When it writes it just remembers the last point it read from and does a block
copy of the rest *however* the headers are normally reconstructed. This
reconstruction is distributed all over the RCS code and no single point could
be used that a checksum could be calculated.
Checksumming individual revisions is slated for 3.0/3.1 if the technical
difficulties can be overcome, but they won't use RCS files anyway.
> I wasn't suggesting that. I'd run a checksum over the whole file, then
> append the result as another RCS section.
That would also kill performance. You would need to put any new data at the
beginning, or in the header area, since it is a major performance drag under
many operating systems to seek to the end of the file - this is why the older
revisions are stored at the end, btw.
Storing the checksum in the RCS file at all would negate the point of it
anyway - it would always be invalid because writing it in the file changes the
file.
> If a checksum takes noticeable time, that's an algorithm problem.

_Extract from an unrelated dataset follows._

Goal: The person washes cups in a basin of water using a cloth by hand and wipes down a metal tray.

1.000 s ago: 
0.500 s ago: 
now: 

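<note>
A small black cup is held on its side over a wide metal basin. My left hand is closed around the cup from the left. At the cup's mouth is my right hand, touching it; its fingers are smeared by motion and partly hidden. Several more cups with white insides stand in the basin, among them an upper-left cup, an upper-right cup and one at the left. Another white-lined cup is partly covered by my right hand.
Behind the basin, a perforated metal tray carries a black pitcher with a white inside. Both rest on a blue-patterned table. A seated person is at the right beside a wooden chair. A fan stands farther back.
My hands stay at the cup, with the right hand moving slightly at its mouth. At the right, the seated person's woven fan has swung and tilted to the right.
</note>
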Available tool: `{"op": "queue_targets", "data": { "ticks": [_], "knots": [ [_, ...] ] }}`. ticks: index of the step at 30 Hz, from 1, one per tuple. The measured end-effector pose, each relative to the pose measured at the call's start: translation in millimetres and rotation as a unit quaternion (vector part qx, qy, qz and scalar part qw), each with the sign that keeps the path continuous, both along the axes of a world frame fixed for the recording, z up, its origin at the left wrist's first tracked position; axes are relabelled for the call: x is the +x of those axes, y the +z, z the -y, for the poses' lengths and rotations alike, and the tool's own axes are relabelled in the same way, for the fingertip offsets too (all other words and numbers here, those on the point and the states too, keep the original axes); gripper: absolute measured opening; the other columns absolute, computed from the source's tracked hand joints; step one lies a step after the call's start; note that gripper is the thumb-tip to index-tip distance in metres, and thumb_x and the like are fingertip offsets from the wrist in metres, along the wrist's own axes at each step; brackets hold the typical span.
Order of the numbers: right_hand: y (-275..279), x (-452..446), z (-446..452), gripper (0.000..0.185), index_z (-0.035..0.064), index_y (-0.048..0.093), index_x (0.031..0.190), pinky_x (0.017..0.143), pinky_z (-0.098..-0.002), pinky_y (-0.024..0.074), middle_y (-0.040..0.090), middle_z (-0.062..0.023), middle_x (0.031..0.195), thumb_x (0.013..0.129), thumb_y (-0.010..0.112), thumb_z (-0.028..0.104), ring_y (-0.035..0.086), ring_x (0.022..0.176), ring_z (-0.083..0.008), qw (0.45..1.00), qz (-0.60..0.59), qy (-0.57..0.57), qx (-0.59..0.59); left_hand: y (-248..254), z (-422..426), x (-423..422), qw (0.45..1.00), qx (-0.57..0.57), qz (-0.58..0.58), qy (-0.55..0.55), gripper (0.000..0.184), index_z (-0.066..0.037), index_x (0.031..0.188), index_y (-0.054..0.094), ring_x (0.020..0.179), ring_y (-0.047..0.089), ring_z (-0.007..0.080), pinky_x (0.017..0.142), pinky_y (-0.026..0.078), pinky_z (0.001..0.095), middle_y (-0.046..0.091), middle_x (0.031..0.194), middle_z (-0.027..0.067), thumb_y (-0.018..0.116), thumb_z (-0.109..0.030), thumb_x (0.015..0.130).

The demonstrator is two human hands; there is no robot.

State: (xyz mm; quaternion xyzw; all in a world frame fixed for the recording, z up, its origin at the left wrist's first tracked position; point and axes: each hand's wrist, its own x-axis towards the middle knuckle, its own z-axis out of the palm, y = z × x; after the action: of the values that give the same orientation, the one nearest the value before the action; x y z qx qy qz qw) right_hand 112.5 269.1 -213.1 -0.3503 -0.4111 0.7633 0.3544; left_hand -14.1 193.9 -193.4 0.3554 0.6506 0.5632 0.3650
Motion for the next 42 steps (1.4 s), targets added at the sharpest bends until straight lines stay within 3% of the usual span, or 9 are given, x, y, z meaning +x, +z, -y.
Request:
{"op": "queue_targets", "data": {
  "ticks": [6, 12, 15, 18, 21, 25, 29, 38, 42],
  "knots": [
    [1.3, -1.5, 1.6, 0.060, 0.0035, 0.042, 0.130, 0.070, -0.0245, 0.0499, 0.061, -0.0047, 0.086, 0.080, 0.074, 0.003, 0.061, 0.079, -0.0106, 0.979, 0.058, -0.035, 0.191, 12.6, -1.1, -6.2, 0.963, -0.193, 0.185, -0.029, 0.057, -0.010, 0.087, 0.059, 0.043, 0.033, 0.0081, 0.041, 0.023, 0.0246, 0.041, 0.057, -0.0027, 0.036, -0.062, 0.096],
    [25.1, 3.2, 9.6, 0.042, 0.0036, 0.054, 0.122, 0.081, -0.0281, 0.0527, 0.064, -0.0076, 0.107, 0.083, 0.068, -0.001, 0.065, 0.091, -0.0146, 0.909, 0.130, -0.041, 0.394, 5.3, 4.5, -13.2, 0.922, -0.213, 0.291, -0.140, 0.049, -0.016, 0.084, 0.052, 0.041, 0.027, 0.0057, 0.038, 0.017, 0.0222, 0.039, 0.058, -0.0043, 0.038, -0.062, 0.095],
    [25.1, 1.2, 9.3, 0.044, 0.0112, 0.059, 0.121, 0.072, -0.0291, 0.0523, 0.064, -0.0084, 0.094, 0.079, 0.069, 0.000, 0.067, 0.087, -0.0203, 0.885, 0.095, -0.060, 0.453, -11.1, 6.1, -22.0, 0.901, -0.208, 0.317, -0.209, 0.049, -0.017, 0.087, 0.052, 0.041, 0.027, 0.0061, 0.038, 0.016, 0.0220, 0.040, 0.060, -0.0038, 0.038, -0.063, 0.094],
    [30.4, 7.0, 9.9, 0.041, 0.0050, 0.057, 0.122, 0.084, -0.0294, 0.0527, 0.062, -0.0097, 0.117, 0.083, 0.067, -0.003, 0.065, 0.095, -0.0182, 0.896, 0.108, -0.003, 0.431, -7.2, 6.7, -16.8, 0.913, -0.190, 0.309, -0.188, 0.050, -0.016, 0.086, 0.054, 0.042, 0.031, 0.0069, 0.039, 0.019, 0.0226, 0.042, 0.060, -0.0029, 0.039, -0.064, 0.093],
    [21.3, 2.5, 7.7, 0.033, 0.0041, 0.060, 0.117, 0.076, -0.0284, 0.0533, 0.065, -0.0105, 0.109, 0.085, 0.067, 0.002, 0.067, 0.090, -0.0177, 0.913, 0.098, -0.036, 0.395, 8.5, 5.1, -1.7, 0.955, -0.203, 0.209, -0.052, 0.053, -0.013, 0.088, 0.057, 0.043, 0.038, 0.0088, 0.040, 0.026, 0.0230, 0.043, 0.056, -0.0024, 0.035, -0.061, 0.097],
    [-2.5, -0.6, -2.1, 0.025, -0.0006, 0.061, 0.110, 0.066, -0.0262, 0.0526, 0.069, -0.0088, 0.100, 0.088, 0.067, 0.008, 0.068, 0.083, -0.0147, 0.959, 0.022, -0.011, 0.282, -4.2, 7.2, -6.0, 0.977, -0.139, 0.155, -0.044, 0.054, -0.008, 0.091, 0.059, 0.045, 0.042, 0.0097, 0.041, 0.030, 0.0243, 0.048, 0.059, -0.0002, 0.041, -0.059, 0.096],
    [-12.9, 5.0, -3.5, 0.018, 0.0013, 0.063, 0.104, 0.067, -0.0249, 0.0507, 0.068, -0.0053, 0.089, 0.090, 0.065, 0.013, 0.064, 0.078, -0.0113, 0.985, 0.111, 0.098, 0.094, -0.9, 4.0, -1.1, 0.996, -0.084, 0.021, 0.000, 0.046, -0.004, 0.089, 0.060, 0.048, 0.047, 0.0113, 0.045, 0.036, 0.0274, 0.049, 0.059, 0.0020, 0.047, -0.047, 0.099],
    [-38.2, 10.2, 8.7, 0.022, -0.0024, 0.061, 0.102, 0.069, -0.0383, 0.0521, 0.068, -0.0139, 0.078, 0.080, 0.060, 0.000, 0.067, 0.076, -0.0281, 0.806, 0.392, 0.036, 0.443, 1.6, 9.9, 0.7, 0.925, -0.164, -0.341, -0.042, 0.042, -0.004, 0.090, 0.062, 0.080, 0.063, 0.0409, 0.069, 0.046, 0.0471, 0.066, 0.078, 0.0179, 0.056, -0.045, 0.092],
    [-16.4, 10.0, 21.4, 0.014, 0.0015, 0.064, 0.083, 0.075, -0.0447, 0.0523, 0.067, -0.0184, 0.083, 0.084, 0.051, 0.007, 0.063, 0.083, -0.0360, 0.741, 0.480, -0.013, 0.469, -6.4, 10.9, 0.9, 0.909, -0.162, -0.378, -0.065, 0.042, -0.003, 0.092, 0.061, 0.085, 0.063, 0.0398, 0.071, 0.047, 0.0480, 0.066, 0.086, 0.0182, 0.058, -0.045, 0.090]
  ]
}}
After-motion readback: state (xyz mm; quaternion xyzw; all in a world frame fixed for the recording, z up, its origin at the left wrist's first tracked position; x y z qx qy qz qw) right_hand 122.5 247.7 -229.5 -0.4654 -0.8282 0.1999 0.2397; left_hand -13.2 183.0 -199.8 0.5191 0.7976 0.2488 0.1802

CVSNT
> shouldn't have any problem getting on the order of tens of megabytes per
> second (or better) throughput on a checksum on standard hardware. It
> wouldn't be noticeable.
I wouldn't accept an algorithm that couldn't process *hundreds* of megabytes a
second. RCS files get *big*. And it definately would be noticable if it took
more than a second. 1000 files, 1 second - that's adding more than 16 minutes
to your checkin time. Not acceptable.
Believe me I *have* worked on this, and the tradeoff simply isn't worth it.